_Problem to solve_: Reproduce the lines of the listing exactly, beginning at the top, until the line with "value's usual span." has been reproduced too.

_Information provided_:

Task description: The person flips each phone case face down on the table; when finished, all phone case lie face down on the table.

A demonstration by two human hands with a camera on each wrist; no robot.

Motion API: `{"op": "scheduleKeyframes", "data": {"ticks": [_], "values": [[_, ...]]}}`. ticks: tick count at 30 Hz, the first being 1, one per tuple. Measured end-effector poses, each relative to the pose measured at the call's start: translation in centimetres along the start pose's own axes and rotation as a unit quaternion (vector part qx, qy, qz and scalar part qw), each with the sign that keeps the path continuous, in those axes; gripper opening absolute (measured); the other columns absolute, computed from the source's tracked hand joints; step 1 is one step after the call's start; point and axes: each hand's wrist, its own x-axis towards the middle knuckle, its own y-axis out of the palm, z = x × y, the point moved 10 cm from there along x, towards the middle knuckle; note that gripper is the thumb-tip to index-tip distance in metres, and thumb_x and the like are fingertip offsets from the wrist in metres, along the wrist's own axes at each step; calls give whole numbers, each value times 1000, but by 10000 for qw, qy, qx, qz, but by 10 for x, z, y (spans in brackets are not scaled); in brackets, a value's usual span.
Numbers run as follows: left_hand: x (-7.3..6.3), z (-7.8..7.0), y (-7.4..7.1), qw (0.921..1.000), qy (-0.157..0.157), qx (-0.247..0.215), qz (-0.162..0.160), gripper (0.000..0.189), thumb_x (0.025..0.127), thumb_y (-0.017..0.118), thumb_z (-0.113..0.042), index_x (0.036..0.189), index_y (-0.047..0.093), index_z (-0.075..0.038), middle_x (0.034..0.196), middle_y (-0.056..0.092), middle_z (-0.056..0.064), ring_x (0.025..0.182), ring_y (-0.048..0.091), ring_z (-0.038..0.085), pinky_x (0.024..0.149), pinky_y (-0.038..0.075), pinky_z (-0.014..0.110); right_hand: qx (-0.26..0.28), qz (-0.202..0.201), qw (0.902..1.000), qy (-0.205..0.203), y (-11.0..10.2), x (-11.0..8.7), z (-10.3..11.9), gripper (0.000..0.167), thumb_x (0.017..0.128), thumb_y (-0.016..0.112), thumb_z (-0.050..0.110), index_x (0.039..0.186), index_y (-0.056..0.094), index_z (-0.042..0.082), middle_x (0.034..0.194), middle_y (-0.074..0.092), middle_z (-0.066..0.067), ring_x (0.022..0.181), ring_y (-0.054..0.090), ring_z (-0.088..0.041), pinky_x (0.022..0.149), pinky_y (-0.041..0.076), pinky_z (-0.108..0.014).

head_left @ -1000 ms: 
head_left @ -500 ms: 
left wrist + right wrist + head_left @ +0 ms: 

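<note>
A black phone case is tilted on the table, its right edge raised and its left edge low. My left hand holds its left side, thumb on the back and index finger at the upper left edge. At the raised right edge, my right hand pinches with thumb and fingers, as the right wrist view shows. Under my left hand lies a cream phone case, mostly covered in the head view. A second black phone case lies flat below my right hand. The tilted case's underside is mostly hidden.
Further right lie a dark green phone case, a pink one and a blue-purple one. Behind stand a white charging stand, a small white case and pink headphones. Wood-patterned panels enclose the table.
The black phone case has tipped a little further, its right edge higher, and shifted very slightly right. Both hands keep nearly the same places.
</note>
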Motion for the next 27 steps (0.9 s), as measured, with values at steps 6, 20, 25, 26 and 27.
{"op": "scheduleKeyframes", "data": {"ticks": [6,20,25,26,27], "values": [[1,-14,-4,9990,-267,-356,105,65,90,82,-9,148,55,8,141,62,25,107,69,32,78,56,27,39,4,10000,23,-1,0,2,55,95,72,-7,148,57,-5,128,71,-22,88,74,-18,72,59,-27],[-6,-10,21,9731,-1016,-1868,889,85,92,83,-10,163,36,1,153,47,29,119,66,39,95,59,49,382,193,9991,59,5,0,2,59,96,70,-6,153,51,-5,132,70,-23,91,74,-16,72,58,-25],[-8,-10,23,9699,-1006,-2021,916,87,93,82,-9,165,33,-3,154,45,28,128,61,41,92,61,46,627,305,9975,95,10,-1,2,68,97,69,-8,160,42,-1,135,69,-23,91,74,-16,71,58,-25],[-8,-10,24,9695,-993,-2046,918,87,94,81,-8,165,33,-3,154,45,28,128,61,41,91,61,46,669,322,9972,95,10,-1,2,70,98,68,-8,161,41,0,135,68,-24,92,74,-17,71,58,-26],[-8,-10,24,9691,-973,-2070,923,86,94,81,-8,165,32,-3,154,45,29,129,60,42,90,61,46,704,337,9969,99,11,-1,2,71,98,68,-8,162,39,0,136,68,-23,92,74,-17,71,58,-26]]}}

_Expected answer_:
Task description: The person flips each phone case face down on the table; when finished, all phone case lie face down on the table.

A demonstration by two human hands with a camera on each wrist; no robot.

Motion API: `{"op": "scheduleKeyframes", "data": {"ticks": [_], "values": [[_, ...]]}}`. ticks: tick count at 30 Hz, the first being 1, one per tuple. Measured end-effector poses, each relative to the pose measured at the call's start: translation in centimetres along the start pose's own axes and rotation as a unit quaternion (vector part qx, qy, qz and scalar part qw), each with the sign that keeps the path continuous, in those axes; gripper opening absolute (measured); the other columns absolute, computed from the source's tracked hand joints; step 1 is one step after the call's start; point and axes: each hand's wrist, its own x-axis towards the middle knuckle, its own y-axis out of the palm, z = x × y, the point moved 10 cm from there along x, towards the middle knuckle; note that gripper is the thumb-tip to index-tip distance in metres, and thumb_x and the like are fingertip offsets from the wrist in metres, along the wrist's own axes at each step; calls give whole numbers, each value times 1000, but by 10000 for qw, qy, qx, qz, but by 10 for x, z, y (spans in brackets are not scaled); in brackets, a value's usual span.

The output is finished, and nothing else is needed.